(Materials provided)
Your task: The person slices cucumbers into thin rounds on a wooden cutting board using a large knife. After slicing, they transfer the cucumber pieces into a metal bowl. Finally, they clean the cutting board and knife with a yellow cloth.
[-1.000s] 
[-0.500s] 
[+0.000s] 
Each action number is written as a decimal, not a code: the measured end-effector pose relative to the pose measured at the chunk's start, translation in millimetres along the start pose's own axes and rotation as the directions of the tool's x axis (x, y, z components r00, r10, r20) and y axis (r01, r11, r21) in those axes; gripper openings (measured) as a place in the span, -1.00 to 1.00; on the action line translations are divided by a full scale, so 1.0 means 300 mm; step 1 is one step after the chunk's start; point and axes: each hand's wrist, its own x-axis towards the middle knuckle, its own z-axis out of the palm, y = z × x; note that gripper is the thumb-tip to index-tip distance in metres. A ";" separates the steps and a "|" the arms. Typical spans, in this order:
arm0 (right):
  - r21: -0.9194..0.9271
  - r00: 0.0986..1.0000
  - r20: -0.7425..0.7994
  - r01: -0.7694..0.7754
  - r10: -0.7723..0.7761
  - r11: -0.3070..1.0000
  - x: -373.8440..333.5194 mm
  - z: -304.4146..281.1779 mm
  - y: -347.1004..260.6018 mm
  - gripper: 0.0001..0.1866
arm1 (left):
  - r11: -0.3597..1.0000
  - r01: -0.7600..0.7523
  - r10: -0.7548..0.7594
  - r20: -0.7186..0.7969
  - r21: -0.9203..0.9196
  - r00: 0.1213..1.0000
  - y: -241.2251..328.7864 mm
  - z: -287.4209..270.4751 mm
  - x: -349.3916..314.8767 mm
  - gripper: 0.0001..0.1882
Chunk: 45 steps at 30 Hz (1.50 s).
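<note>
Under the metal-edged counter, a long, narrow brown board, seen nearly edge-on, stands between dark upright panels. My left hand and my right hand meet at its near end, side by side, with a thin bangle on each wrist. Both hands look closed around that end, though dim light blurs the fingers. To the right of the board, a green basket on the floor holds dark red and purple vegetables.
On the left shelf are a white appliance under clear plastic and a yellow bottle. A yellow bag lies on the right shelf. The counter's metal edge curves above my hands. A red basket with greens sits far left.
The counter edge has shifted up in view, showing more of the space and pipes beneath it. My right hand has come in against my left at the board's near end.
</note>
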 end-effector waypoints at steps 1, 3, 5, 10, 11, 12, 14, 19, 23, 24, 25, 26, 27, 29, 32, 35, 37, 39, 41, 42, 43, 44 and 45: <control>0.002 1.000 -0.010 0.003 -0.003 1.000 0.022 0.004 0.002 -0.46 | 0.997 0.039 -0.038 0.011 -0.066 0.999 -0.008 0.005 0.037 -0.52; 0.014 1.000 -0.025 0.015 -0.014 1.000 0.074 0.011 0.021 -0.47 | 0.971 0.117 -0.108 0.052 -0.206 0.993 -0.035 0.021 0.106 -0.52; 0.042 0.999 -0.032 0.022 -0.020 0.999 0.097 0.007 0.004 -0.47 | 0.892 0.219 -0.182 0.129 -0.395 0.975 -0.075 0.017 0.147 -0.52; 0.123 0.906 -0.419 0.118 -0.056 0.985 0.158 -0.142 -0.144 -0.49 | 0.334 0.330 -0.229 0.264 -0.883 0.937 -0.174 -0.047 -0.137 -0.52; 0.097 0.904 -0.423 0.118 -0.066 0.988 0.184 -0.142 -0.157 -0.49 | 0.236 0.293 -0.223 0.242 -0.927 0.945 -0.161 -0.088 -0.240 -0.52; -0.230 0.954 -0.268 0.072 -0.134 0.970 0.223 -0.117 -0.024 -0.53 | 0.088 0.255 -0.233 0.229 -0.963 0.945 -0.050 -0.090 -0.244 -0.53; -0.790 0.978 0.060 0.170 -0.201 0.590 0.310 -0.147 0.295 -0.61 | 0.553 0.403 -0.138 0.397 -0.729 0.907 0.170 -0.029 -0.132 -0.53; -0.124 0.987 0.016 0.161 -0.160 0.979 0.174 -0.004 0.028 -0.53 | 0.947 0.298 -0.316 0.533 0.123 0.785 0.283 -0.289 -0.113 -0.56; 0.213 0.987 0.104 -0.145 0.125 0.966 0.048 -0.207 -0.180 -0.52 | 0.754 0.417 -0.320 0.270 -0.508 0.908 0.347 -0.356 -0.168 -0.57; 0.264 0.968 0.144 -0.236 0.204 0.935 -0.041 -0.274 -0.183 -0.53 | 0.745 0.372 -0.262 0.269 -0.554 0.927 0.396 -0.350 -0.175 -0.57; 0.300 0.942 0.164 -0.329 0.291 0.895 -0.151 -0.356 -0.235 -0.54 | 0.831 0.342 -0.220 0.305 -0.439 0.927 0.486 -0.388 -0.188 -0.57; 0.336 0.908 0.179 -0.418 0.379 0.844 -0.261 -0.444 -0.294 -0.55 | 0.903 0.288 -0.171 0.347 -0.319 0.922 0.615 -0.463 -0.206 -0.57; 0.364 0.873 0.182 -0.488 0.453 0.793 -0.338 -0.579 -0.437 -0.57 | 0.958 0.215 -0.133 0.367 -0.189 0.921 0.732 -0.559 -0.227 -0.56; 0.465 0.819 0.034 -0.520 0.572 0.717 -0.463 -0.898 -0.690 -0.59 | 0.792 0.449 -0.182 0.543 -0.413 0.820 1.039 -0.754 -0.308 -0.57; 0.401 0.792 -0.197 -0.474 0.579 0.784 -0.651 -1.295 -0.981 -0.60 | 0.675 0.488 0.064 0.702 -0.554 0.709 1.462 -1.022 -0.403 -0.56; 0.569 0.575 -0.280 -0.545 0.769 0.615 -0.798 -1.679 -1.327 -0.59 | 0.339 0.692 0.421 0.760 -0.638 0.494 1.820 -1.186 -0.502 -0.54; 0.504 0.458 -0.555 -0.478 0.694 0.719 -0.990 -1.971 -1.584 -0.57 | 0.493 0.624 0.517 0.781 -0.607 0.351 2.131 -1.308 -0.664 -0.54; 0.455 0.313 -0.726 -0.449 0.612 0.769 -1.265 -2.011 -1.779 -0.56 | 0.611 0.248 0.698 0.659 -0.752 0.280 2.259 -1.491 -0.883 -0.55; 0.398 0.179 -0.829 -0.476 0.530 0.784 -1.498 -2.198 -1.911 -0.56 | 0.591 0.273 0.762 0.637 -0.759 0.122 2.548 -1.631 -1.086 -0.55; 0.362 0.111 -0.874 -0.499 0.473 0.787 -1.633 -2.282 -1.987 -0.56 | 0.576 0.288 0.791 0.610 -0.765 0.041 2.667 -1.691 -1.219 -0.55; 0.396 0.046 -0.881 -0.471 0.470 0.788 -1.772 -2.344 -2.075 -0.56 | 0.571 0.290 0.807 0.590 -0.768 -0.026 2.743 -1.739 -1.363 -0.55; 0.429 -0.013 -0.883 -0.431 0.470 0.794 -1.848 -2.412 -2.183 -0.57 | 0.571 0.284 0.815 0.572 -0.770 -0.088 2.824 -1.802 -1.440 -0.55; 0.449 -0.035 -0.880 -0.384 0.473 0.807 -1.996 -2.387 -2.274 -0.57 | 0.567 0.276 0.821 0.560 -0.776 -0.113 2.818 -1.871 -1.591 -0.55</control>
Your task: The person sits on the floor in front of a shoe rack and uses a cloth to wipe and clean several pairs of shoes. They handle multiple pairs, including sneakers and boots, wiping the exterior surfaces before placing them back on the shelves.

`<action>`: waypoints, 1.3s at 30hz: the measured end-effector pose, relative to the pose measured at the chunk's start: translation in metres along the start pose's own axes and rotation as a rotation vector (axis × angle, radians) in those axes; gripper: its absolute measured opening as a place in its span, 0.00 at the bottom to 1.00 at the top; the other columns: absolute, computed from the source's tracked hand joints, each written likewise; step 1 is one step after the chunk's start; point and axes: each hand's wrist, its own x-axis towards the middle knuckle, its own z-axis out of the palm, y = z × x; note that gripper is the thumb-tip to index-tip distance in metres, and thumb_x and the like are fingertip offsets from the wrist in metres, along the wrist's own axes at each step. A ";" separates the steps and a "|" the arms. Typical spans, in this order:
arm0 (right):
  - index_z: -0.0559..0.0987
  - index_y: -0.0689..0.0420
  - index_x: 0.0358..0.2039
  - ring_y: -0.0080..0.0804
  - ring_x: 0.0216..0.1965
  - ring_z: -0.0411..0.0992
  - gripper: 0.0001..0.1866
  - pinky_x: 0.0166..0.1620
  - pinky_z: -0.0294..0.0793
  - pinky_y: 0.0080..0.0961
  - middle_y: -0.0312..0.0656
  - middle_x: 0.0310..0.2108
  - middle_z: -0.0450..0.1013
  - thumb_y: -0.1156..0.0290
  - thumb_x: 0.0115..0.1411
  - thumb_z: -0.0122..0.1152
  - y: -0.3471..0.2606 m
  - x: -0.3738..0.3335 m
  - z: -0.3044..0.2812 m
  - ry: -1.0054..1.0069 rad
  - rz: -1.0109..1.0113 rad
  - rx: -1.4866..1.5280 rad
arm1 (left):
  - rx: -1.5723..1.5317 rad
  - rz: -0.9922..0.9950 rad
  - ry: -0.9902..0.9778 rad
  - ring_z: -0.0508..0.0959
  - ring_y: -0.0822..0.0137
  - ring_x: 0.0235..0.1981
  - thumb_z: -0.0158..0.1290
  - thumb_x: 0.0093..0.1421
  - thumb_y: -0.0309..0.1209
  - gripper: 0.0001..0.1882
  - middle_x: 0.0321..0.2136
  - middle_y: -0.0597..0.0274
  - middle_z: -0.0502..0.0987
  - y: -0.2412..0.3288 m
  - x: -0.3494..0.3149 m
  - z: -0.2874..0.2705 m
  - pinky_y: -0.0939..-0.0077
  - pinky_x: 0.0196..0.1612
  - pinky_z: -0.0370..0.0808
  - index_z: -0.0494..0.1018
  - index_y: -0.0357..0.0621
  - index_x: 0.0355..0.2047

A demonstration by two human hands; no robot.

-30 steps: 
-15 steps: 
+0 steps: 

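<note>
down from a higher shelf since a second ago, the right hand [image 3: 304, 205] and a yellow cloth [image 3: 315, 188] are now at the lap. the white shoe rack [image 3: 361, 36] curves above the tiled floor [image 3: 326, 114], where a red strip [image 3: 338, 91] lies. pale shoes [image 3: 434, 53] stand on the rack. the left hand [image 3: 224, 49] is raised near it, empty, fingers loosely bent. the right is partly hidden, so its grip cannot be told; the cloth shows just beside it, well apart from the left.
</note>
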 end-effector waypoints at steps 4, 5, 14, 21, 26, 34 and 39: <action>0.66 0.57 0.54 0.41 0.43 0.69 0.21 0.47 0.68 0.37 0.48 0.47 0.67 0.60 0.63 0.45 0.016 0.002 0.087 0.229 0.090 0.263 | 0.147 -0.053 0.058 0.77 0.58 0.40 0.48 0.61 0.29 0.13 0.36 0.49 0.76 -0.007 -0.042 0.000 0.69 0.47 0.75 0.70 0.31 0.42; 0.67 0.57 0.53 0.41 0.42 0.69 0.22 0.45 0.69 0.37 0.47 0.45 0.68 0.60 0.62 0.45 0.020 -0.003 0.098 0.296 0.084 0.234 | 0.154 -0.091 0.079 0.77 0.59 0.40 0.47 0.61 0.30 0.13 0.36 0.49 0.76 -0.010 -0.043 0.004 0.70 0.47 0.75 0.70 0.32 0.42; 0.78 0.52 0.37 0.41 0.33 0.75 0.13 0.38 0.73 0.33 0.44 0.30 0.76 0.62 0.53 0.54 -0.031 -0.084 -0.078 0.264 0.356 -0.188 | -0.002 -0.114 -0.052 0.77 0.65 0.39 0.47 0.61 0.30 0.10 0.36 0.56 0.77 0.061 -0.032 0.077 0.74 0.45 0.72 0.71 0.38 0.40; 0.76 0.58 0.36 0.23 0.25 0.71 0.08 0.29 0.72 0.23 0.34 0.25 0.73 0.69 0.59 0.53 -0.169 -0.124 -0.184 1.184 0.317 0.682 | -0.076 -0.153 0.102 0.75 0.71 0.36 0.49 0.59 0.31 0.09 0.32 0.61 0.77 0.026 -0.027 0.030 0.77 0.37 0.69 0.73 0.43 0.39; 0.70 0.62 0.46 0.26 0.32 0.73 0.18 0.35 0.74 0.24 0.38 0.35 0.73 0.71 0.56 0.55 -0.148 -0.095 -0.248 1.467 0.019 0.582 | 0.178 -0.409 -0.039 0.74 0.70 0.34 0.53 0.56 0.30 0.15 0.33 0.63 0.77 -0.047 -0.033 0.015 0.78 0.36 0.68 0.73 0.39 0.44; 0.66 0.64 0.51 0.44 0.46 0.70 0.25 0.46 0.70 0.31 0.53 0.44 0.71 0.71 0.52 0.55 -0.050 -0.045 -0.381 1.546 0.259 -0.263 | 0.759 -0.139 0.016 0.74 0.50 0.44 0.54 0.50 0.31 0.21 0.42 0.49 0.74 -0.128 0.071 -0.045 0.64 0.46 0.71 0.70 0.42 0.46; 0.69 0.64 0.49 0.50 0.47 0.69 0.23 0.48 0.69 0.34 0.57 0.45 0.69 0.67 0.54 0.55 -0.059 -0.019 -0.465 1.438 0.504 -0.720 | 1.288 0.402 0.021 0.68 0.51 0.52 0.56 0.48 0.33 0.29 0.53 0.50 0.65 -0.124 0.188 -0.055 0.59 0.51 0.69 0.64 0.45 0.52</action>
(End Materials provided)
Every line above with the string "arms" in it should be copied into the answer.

Each action number is written as a decimal, not a code: the measured end-effector pose relative to the pose measured at the chunk's start, translation in millimetres along the start pose's own axes and rotation as the directions of the tool's x axis (x, y, z components r00, r10, r20) and y axis (r01, r11, r21) in those axes; gripper openings (measured) as a place in the span, -1.00 to 1.00; on the action line translations are divided by a full scale, so 1.0 means 300 mm; step 1 is one step after the chunk's start; point and axes: each hand's wrist, its own x-axis towards the middle knuckle, its own z-axis out of the palm, y = z × x; note that gripper is the thumb-tip to index-tip distance in metres. A ";" separates the steps and a "|" the arms. Typical spans, in this order:
`<action>`: waypoints, 1.3s at 30hz: the measured end-effector pose, relative to the pose measured at the chunk's start: translation in metres along the start pose's own axes and rotation as a rotation vector (axis × angle, radians) in those axes; gripper: its absolute measured opening as a place in its span, 0.00 at the bottom to 1.00 at the top; the other columns: absolute, computed from the source's tracked hand joints, each written likewise; step 1 is one step after the chunk's start; point and axes: each hand's wrist, its own x-axis towards the middle knuckle, its own z-axis out of the palm, y = z × x; note that gripper is the thumb-tip to index-tip distance in metres, and thumb_x and the like are fingertip offsets from the wrist in metres, along the wrist's own axes at each step. A ";" separates the steps and a "|" the arms. Typical spans, in this order:

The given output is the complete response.